During the press conferences for Crimson Peak, I was able to be part of the eager audience hungry for details from the more than accommodating del Toro. You could ask him a question about one subject, and he not only would answer your original question, but he'd provide so much more information that you feel spoiled. This was the case when one of the reporters in our audience asked whether the Crimson Peak director had a plan for which films to make in Spanish, and which ones to make in English, or if he made that choice in service to the story. His following response was no surprise, but extremely insightful:
In service of the story. For example, Pan's Labyrinth. When we were trying to finance it, a lot of people said we'll give you double the budget, but do it in English … and I said 'I can't.' I cannot do that, because I hate those movies that people should be talking in their native languages, and they're speaking in English. You can do it in certain genres, but not in that.
Most other directors could easily forego seeking ethnically authentic actors, in exchange for a greater budget, and possibly the more prestigious players they could afford with that money. To a certain extent, films like Valkyrie, Exodus: Gods And Kings, and most recently The Martian have re-written / cast against the ethnicity of the original characters involved; and sometimes that works. But Guillermo del Toro knows how the Hollywood game is played, as he exhibits in the following train of thought:
I know the next step is that they would want an English actor, they would want an American actor to play the captain. It's downhill from there. You do the movies in the budget you need, and in the way you imagine them .

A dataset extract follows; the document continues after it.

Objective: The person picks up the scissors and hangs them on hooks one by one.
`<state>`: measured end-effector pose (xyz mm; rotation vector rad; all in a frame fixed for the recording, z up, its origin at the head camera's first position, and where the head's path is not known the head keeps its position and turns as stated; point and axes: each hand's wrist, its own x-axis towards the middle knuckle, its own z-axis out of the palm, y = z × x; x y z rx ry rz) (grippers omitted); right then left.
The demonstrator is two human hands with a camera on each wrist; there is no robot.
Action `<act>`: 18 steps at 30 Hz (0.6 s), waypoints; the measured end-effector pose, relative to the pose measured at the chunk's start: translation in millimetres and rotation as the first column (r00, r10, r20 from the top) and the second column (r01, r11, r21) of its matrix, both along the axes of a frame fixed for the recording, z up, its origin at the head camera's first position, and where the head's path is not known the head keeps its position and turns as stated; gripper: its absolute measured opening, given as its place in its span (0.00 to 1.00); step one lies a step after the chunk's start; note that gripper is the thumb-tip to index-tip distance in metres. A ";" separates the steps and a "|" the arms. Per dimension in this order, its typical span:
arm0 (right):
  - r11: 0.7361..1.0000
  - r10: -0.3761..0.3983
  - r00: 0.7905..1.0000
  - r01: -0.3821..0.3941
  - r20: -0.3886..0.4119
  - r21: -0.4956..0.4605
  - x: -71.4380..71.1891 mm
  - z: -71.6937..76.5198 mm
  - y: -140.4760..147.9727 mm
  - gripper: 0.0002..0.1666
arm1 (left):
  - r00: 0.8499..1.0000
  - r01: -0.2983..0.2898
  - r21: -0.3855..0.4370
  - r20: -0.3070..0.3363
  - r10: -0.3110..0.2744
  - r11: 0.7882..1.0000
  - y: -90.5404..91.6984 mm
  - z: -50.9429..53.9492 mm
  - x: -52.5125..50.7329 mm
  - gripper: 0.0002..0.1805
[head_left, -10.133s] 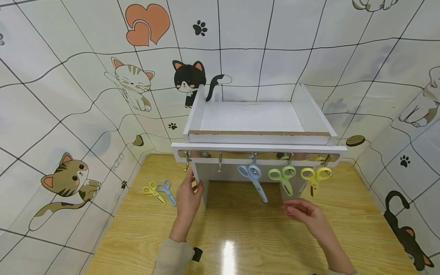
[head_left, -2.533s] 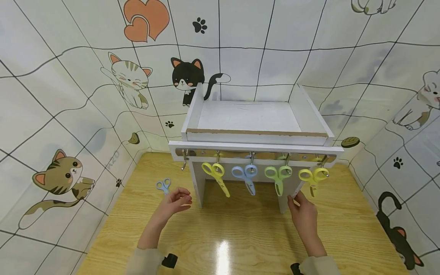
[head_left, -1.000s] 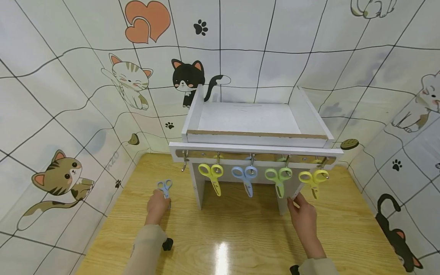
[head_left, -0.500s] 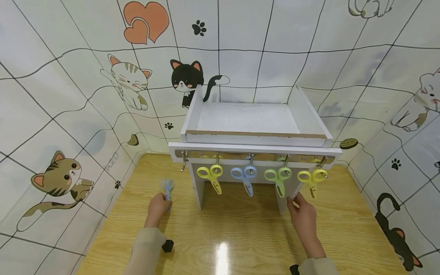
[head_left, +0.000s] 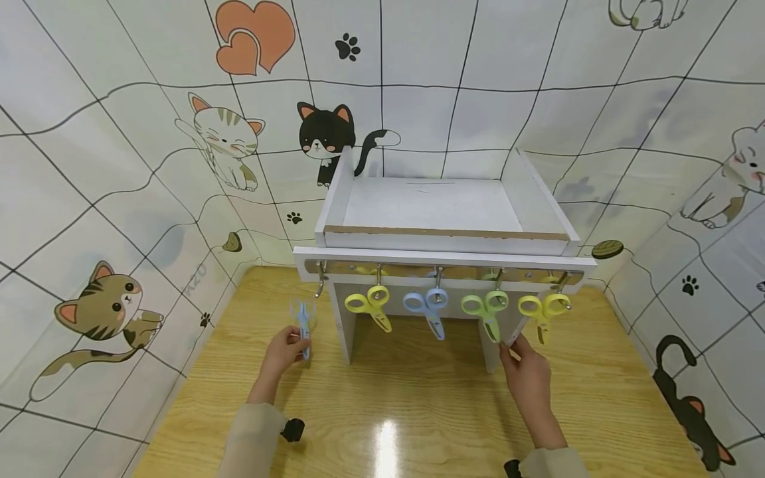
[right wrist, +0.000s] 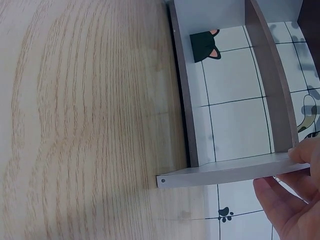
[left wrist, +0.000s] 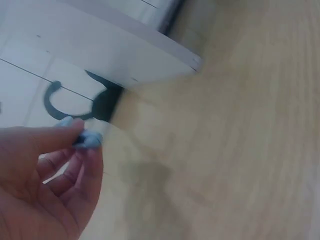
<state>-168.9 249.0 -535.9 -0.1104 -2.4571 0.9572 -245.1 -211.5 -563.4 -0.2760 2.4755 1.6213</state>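
My left hand [head_left: 282, 352] pinches a pair of light blue scissors [head_left: 304, 317] by the blade end, handle loops pointing away, left of the white shelf [head_left: 448, 241]. In the left wrist view, thumb and fingertips of the left hand [left wrist: 50, 175] meet on the scissors [left wrist: 91, 139], mostly hidden there. My right hand [head_left: 528, 385] grips the front edge of the shelf's right side panel; the right wrist view has thumb and fingers on either side of that panel [right wrist: 225, 170]. From hooks along the shelf's front hang yellow scissors [head_left: 375, 311], blue scissors [head_left: 427, 307], green scissors [head_left: 487, 311] and another yellow pair [head_left: 542, 312].
The leftmost metal hook [head_left: 320, 279] is on the shelf's front rail. An open tray-like top [head_left: 439, 202] with raised sides sits above it. Wood-grain tabletop [head_left: 382, 411] lies under everything, and a cat-patterned wall covering [head_left: 454, 60] encloses the back and sides.
A yellow pair from the table now hangs on the second hook. My left hand has taken hold of the blue scissors from the table and moved them slightly right. The right hand stays on the panel.
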 end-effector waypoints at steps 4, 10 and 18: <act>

Imagine a Pan's Labyrinth where all you see are familiar faces that are not only trying to convince you they're actually part of the Spanish Civil War, but also that they are part of the fantastical world crafted by young Oflelia's imagination. Of course, considering the era of filmmaking that the film was made in, you probably would have seen Dakota Fanning as Oflelia and Hugh Jackman as Captain Vidal – so you could see where things would get a little bit distracting.
On top of staying true to the story of Pan's Labyrinth, or any other film that Guillermo del Toro has ever made, he is also a firm believer of jumping from larger to smaller projects from time to time. In recent remarks he's made in other interviews, the director has talked about a return to smaller films like Pan's. Some would write it off as a direct response to Pacific Rim II and Hellboy III basically dying on the table before they could even go into production. But as a matter of fact, it's del Toro's personal creed of not getting too used to a large or small budget that's driving him.
With a film that he described as Wall-E meets Splash already in the pipeline, it looks like Guillermo del Toro will not let any obstacle, be it man made, market driven, or studio mandated, get in the way of making his perfect vision for whatever film is on his plate at the time. It's a personal belief that makes Crimson Peak all the more impressive to experience, and experience it you must.
Crimson Peak opens in theaters tomorrow, but may have some early showings in your area tonight. Check your local listings to be sure.